On Wall Street, the technology-driven Nasdaq Composite Index fell 2.6 percent, heading for its weakest session since March 18. The broader-based S&P 500 fell 1.3 percent, dragged down by tech stocks.
Apple shares fell 4.2%, on track for their biggest drop since October of last year. Facebook, the parent of Google Alphabet, and chipmaker Intel all fell more than 2%.
U.S. Treasury Secretary Janet Yellen warned on Tuesday that interest rates may have to rise to prevent U.S. economic expansion, comments that have exacerbated the selloff in tech stocks.
“Interest rates may have to rise somewhat to make sure our economy does not overheat,” she said at an event hosted by Atlantic magazine.
The European Stoxx 600 index closed down 1.5%, with tech stocks also falling the most. Shares of German software group SAP fell more than 3 percent and Dutch semiconductor equipment maker ASML lost nearly 5 percent of its market value.

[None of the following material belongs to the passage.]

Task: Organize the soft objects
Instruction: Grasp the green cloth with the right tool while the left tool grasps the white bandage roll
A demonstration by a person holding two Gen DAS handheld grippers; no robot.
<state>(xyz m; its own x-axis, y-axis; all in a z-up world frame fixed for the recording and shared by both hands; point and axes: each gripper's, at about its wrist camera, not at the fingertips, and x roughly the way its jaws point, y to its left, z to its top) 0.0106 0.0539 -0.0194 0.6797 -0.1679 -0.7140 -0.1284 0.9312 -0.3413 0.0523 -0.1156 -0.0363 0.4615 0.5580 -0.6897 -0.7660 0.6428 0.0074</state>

The moves came after big tech companies stunned Wall Street with increased sales and profits in the first quarter, which underscored how much they had benefited from consumers staying at home during lockdowns.
Investors “were now coming out of stocks blocked in the short term,” said Didier Rabattu, head of equities at the private bank Lombard Odier, while they were considering “strong economic growth and participating in the reopening of transactions”.
The US economy grew 6.4% in the first quarter of this year, according to data released last week. Non-farm payroll data on Friday is expected to show the U.S. economy added nearly 1 million new jobs in April.
“We have reduced our exposure to the US market and in particular to technology, where corporate results have been strong but valuations are now probably too high,” said Juliette Cohen, strategist at CPR Asset Management.
Investors in U.S. tech companies were also concerned about President Joe Biden’s proposed corporate tax increases, which are expected to hit profits in this industry the hardest, Cohen added.
Cyclical consumer stocks listed on the S&P 500 also fell 1% on Tuesday as investors worried about the effect of rising input costs on commodity-dependent companies.
The price of copper hit its highest level in a decade last week, while a commodity price index compiled by Bloomberg has gained nearly 17% this year. Oil continued its advance on Tuesday, with Brent futures adding 1.9% to $ 68.86 a barrel.
Copper stocks in global warehouses cover “only 3.3 weeks of demand,” said Michael Widmer, commodities strategist at Bank of America.
“The underlying context is so worrying because the global economy is just starting to open up,” he said.
The dollar, measured against a basket of currencies, strengthened 0.4% as investors moved into the safe haven asset while public debt prices also rose.
In debt markets, the 10-year US Treasury yield fell 0.02 percentage points to 1.589%.
Yields on Treasuries rose around 0.9% at the start of the year, but have moderated since March after the US central bank pledged that temporary spikes in inflation would not persuade it not to tighten monetary policy.